ResourceScheduler Examples

PAGE IS STILL IN CONSTRUCTION

ResourceScheduler.js is a Javascript library for tasks scheduling. Useful for sue-cases of tasks that require a lot of resource like CPU, network bandwidth, etc. The library is espacially useful for tasks which can be prioritized.

Creating a scheduler

To begin the work with the ResourceScheduler.js library, include the following script in your page:

<script src="http://MaMazav.github.io/cdn/resource-scheduler.dev.js"></script>

The library contains two types of scheduler available: LifoScheduler and PriorityScheduler. The most simplest scheduler to use is LifoScheduler. It just schedule the most recent job in queue when it has an available resource. The LifoScheduler constructor accepts two mandatory arguments:

createResource - a non-parametric function that returns a resource. On the beginning of the execution, when new jobs are to be scheduled but resources has not been allocated yet, the LifoScheduler will use this function to create the resources.
jobsLimit - count of available resources (i.e. maximum amount of parallel jobs).

The LifoScheduler is useful if jobs do not have special priority over each other, and you just want to limit the amount of parallel jobs.

var scheduler = new LifoScheduler(
     function createResource() {
       return new DbConnection();
     },
     /*jobsLimit=*/4);

The PriorityScheduler is a more complicated scheduler. It schedules the job accoding to some priority defined by the user. Its constructor accepts three mandatory arguments:

createResource - as in LifoScheduler.
jobsLimit - as in LifoScheduler.
prioritizer - an object contains getPriority method.
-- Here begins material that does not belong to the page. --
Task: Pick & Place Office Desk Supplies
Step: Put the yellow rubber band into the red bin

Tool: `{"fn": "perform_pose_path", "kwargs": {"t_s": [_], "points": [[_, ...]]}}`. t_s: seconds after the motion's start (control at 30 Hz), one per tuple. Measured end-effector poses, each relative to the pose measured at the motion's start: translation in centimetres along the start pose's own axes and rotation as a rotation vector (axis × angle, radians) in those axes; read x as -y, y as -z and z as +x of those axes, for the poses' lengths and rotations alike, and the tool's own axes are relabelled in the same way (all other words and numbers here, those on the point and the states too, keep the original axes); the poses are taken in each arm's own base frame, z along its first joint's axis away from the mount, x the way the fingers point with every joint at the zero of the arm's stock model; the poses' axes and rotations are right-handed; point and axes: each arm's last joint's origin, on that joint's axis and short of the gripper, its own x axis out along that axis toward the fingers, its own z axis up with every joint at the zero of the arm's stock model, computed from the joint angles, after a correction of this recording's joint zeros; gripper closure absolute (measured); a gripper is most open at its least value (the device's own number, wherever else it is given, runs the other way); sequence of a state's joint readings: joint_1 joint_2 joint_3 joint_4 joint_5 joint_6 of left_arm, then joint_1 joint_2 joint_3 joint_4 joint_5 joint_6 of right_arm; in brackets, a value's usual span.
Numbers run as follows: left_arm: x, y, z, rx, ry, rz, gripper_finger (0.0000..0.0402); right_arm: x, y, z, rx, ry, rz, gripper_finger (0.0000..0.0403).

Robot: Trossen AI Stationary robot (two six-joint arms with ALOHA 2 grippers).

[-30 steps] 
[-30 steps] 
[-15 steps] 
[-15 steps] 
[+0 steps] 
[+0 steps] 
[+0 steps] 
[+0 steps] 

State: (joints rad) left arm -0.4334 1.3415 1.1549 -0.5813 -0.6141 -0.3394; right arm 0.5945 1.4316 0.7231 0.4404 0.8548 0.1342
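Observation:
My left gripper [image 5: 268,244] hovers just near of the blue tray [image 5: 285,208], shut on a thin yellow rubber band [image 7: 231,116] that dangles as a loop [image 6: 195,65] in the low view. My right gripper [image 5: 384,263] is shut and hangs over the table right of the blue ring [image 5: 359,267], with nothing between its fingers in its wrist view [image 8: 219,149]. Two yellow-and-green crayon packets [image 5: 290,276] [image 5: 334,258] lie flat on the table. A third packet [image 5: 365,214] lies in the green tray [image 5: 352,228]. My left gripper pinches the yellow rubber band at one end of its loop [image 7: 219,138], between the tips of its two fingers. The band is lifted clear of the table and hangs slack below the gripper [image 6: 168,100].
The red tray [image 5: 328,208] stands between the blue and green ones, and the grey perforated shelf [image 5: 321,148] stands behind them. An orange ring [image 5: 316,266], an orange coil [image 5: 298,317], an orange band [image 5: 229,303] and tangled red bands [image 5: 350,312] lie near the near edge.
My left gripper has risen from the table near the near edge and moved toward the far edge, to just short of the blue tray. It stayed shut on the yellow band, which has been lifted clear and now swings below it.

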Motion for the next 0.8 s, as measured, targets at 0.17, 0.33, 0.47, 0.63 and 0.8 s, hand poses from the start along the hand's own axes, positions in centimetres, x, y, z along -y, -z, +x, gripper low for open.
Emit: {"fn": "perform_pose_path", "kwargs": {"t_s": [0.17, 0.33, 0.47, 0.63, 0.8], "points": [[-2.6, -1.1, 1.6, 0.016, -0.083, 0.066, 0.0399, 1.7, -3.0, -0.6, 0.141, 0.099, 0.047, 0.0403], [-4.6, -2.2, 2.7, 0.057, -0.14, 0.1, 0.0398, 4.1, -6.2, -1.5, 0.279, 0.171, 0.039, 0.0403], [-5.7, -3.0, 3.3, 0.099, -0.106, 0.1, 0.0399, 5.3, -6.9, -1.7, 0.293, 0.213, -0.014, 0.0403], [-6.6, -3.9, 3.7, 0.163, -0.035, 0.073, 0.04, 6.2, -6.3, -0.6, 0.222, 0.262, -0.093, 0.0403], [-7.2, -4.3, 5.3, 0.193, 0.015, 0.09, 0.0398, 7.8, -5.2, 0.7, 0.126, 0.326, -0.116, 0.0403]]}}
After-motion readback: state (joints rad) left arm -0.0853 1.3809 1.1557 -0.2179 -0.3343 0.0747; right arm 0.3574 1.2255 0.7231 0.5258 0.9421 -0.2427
We will demonstrate it in the prioritizer section.

In addition, a fourth optional argument can contain more options. They will be discussed in the PriorityScheduler options section.

Enqueue job to scheduler

After creating a scheduler, we can request the scheduler to schedule a job. Enqueueing a job is performed by calling the function enqueueJob with three arguments which declare the job:

jobFunc - a function which actually performs the job. The function should accept two arguments - a resource (created by the createResource function) and the jobContext passed as the second argument.
jobContext - an object declaring the specific job. The job context is used only by the jobFunc - the scheduler doesn't care about its content. If the jobFunc has enough information information to execute the job and it doesn't need the job context, this argument may be even ignored.
jobAbortedFunc - a function that will be called if the job has been aborted before scheduling. This argument is also not mandatory, if the job may not be aborted.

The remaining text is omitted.